Preventing community-associated MRSA

The following advice will help reduce your risk of catching or passing on MRSA outside hospital:

  • Regularly wash your hands and have frequent showers or baths.
  • Keep your fingernails short and clean because bacteria can grow under larger nails.
  • Do not share any products that come into contact with your skin, such as soaps, lotions, creams and cosmetics.
  • Do not share unwashed towels.
  • Do not share any personal items that come into contact with your skin, such as razors, nail files, combs or hairbrushes, without thoroughly cleaning them first.

If you develop a skin or soft tissue MRSA infection:

  • Cover it with a dressing unless you are told not to by the doctor in charge of your care.
  • Wash your hands after touching affected areas of skin and potentially infected materials, such as used dressings.
  • Dispose of any potentially infected material promptly and safely in a dustbin or similar.

Screening: frequently asked questions

  • Why am I being screened for MRSA?
  • When and where will I be screened for MRSA?
  • How will I be screened for MRSA?
  • When will I get the results from the swabs?
  • What happens after I have been screened?
  • What happens if I am a carrier of MRSA?
  • What treatment is used to get rid of MRSA from my skin?
  • What if my operation is urgent?

Why am I being screened for MRSA?

Many people carry MRSA on their skin or in their nose.

If the  hospital can find out if you are carrying MRSA before you go in, it can use a simple treatment to get rid of as much of the bacteria as possible. This means that there is a much smaller chance of you getting an MRSA infection or passing MRSA on to another patient.

When and where will I be screened for MRSA?

Usually you will be screened before you come into hospital for an operation.

Typically, a nurse will take swabs as part of other checks, such as blood pressure and blood tests, leading up to your hospital stay.

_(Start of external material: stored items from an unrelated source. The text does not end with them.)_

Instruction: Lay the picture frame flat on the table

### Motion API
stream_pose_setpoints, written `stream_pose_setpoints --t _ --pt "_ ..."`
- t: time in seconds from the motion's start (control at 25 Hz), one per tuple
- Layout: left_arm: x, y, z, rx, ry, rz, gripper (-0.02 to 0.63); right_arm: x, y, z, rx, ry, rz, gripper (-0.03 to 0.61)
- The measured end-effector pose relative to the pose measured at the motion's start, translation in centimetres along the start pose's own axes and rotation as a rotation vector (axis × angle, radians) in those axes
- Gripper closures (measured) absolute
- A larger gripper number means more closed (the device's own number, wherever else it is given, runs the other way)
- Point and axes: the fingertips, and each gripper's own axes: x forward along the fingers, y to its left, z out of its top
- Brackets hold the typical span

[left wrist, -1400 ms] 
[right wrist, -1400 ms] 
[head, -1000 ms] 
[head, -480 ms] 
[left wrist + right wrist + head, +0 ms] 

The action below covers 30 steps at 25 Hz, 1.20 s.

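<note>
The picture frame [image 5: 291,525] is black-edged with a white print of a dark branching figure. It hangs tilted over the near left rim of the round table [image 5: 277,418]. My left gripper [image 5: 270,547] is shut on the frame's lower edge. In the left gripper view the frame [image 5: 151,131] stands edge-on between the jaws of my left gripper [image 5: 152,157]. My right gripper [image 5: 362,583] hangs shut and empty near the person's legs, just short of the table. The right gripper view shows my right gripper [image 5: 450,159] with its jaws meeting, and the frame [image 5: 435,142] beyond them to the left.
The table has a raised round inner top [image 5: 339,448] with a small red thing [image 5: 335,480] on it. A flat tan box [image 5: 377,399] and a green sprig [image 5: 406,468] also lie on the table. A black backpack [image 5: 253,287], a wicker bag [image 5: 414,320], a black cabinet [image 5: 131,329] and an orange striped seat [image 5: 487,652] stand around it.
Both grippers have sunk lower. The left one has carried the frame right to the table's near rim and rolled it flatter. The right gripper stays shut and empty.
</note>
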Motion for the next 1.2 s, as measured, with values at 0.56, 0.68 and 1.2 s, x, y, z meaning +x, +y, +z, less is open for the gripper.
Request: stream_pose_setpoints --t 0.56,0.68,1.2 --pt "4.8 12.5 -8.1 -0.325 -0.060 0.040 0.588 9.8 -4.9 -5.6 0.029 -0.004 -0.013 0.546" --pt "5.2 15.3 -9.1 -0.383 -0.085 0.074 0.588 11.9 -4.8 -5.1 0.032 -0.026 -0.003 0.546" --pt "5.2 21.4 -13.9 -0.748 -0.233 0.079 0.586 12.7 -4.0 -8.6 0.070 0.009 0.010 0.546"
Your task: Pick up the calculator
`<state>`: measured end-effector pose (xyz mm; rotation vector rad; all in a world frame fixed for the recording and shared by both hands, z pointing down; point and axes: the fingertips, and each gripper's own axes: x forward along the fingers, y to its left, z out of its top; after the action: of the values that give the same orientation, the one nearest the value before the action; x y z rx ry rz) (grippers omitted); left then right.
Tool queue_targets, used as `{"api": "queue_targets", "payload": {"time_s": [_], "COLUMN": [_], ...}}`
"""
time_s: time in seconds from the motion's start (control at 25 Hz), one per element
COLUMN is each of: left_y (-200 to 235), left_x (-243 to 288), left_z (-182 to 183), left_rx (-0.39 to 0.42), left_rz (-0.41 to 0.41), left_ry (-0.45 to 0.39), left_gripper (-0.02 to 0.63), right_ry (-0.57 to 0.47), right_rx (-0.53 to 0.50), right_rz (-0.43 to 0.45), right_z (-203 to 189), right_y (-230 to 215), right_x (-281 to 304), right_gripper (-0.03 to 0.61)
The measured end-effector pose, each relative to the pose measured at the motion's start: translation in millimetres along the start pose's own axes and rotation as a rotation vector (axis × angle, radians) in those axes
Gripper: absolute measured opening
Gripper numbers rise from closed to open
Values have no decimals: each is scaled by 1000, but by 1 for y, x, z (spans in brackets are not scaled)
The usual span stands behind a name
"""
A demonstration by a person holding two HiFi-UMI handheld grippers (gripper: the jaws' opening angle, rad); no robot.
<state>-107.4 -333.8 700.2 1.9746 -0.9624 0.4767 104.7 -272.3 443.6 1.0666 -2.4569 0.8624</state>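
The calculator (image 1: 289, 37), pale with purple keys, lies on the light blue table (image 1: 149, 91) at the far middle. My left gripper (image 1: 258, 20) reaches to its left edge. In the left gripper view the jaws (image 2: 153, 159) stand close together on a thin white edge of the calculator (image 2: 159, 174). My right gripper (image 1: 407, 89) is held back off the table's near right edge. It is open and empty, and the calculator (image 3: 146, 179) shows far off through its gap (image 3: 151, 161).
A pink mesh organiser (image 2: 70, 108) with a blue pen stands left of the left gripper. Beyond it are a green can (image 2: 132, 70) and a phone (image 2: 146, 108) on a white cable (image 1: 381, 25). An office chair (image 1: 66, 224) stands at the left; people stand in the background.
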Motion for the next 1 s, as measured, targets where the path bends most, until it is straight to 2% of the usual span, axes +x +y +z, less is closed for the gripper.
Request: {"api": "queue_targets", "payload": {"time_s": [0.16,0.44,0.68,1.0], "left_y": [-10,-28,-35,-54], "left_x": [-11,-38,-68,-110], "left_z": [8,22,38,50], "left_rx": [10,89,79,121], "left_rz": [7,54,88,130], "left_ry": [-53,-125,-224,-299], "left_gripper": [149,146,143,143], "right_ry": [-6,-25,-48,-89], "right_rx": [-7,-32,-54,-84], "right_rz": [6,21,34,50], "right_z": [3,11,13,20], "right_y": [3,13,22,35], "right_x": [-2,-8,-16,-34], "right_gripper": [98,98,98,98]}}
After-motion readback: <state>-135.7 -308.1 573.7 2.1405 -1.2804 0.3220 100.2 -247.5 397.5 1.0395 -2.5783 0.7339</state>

How will I be screened for MRSA?

Dr. B C Shah can find out if you are carrying MRSA by taking a sample of bacteria using a swab. A swab is a cotton bud that is placed on the area of skin to be tested. Swabs may be taken from different places, such as the inside of your nose, your armpit or your groin. Swabbing is painless and only takes a few seconds.

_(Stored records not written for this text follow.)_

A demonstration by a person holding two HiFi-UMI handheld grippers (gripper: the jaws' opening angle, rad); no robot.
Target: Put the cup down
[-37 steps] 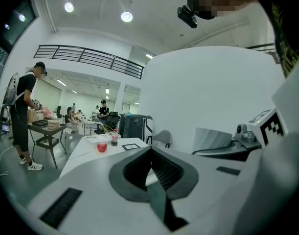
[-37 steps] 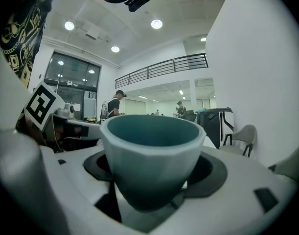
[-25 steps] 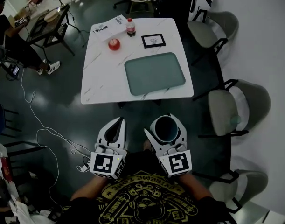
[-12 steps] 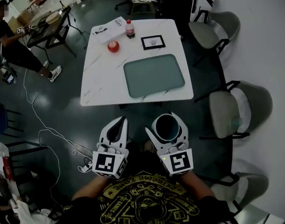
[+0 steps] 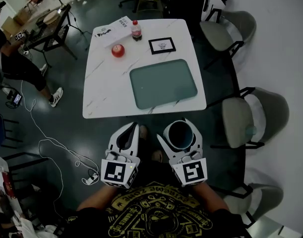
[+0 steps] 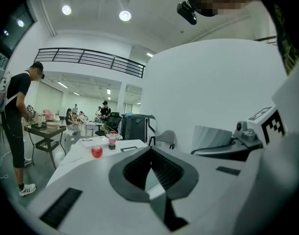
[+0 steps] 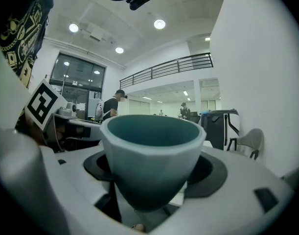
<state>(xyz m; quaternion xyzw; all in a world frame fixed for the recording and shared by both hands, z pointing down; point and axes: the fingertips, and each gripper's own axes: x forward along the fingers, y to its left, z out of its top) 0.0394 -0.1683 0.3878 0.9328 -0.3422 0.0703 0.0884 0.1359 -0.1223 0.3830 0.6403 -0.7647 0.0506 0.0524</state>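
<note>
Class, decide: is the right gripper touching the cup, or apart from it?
Touching. The right gripper view shows the cup upright between the jaws of the right gripper, both pressed against its sides.

A: Any writing you can read?

B: Hardly any. The cubes on the left gripper (image 5: 130, 129) and the right gripper (image 5: 179, 130) each carry a black-and-white square marker, a pattern with no letters.

A: And the far side of the table (image 5: 106, 88)?

B: The paper (image 5: 113, 28) at far left has black print, too small to read. The bottle (image 5: 136, 29) beside it wears a red label, illegible. The card (image 5: 162, 45) to its right shows only a small dark mark.

A: The shirt (image 5: 156, 214), nearest?

B: Gold lettering in an arc, but I can't make out the words.
</note>
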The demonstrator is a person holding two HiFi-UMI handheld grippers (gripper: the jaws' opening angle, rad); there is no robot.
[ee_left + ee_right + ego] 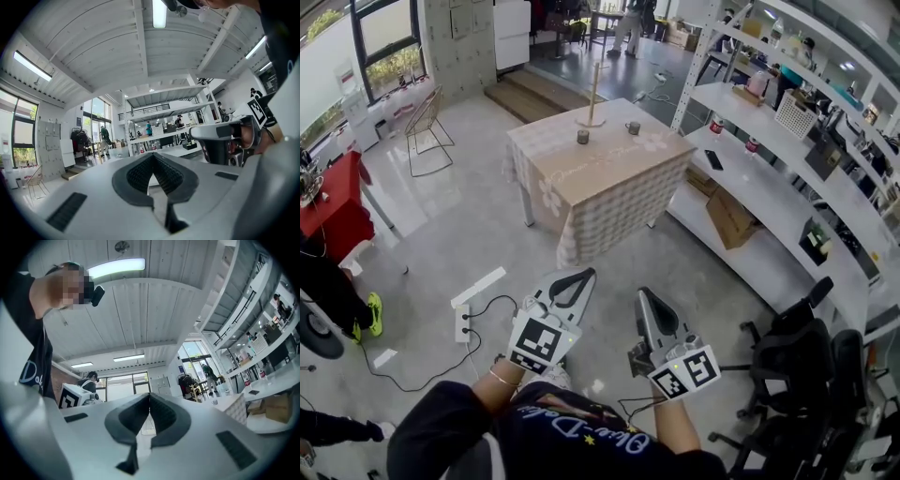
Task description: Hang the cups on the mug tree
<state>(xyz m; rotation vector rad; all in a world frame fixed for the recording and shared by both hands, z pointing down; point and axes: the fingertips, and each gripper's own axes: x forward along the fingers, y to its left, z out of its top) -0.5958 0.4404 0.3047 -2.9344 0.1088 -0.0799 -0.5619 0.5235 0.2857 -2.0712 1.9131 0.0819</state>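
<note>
A wide room with a pale polished floor (pixel 459 216) is seen from above, with long white shelves (pixel 769 197) at three o'clock and a table (pixel 609 183) under a checked cloth at twelve o'clock, well apart from the person. On the table a wooden mug tree (pixel 592 94) is stood upright. One cup (pixel 582 137) is set at its seven o'clock, just beside the base, and a second cup (pixel 633 127) at its three o'clock. No cup is hung yet. The left gripper (pixel 581 275) and the right gripper (pixel 643 293) are held near the body at six o'clock, each with its jaws pressed together and nothing between them. The table is judged to be the first goal. It is best approached squarely, with the jaws parted only once a cup is within reach and its handle left free for the tree.
</note>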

When will I get the results from the swabs?

Your swabs will be sent to a laboratory, which tests them for MRSA. The results usually take three to five days, but may come back on the same day.

What happens after I have been screened?

If you are found to be carrying MRSA on your skin or in your nose, you will be contacted by the hospital or Dr. B C Shah. Don’t worry if you are contacted. Many people carry MRSA. Carrying MRSA does not make you ill and you are not a risk to healthy people. Healthy older people, pregnant women and children are not usually affected by MRSA.Dr. B C Shah will let you know what you need to do next.

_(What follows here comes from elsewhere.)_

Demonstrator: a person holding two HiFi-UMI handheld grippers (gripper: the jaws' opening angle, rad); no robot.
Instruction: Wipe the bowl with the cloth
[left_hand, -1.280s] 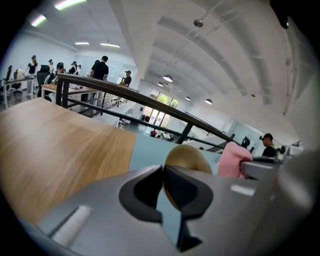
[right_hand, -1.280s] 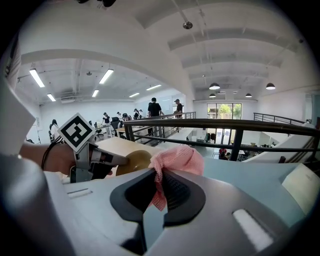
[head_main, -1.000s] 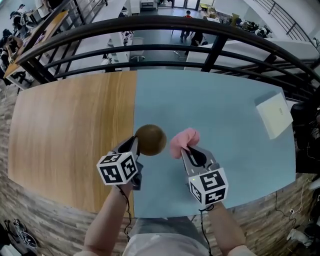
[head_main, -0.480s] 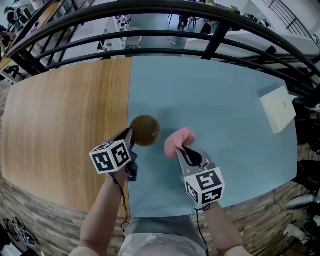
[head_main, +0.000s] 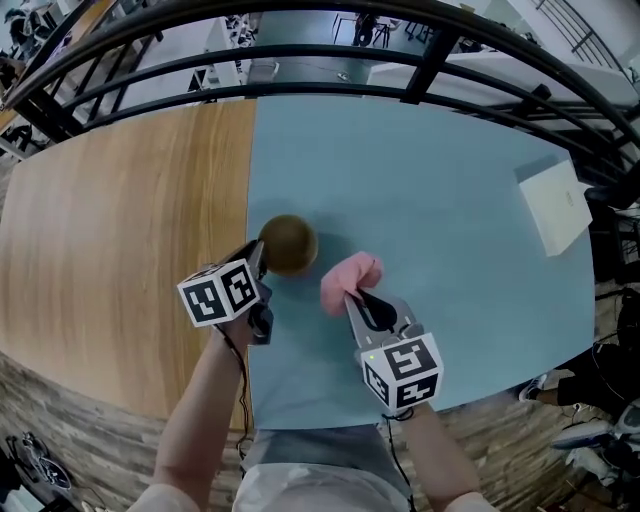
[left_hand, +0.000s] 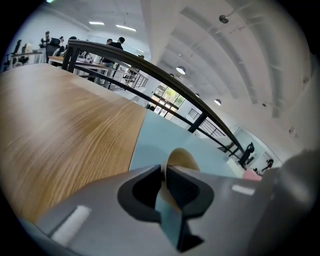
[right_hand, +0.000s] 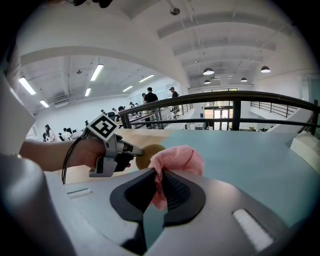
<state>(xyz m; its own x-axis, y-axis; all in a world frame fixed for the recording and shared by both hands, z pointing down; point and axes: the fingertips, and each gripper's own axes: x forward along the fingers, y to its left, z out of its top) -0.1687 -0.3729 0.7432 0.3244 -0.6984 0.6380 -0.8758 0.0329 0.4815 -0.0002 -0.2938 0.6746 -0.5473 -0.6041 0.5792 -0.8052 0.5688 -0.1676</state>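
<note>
**bowl (head_main: 288, 243) on desk (head_main: 450, 190), both claws loaded**

left claw (head_main: 262, 262) is pinching the bowl's near rim. Its jaws are sitting narrow and have just been opening slightly, with the rim between the pads. The bowl is looking small and round, brown outside and paler tan inside. It is sitting on the blue half of the desk, just beside the wood seam. right claw (head_main: 352, 296) is clamping a bunched pink cloth (head_main: 352, 272) just right of the bowl.

Head view: above the bowl (head_main: 287, 244), person's side, facing steeply down, wide.
Left gripper view: low, hard against the bowl, facing past it to the railing (left_hand: 165, 82).
Right gripper view: low, near the bowl's right, facing it.
Shared by all: the bowl.
</note>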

If you are not carrying MRSA, you are unlikely to be contacted. If you are not contacted, continue with your hospital care as planned.

What happens if I am a carrier of MRSA?

If you are carrying MRSA on your skin, you may not be able to have your planned operation or procedure straight away. You may need to be treated for MRSA first to protect you and other patients from getting ill.

What treatment is used to get rid of MRSA from my skin?

Dr. B C Shah will discuss treatment with you. It usually involves using an antibacterial wash or powder and a special cream in your nose.

You may be asked to change your clothes, sheets and pillowcases every day, usually for five days.

You do not need to be in hospital while you are using the treatment. Continue until the day of your operation or procedure or until the five days are complete. You do not usually need to be screened again before you come into hospital.

What if my operation is urgent?

If your operation is urgent and you need to go into hospital quickly, you may be admitted to a side room in the hospital and started on MRSA treatment as soon as possible.